» **WHAT IS BEING ASKED**
Print the listing exactly, but only as far as the line containing "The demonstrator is". The first line and that line are both included.

» **DATA**
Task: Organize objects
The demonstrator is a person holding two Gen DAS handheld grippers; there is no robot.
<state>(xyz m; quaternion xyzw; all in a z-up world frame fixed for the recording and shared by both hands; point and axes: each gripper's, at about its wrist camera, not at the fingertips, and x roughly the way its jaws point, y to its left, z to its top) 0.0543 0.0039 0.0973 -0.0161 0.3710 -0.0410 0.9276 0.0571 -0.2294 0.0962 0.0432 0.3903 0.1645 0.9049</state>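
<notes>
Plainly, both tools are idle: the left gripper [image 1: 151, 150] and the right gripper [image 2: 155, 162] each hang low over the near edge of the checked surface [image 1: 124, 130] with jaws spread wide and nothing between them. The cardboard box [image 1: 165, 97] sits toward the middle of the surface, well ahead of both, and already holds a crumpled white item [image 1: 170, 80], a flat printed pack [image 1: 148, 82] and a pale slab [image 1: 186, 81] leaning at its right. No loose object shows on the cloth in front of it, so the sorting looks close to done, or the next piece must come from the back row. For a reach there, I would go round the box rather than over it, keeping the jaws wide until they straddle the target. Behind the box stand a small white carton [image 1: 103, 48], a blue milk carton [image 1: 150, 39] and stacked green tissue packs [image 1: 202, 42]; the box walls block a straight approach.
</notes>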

» **TASK RESULT**
Task: Organize objects
The demonstrator is a person holding two Gen DAS handheld grippers; there is no robot.

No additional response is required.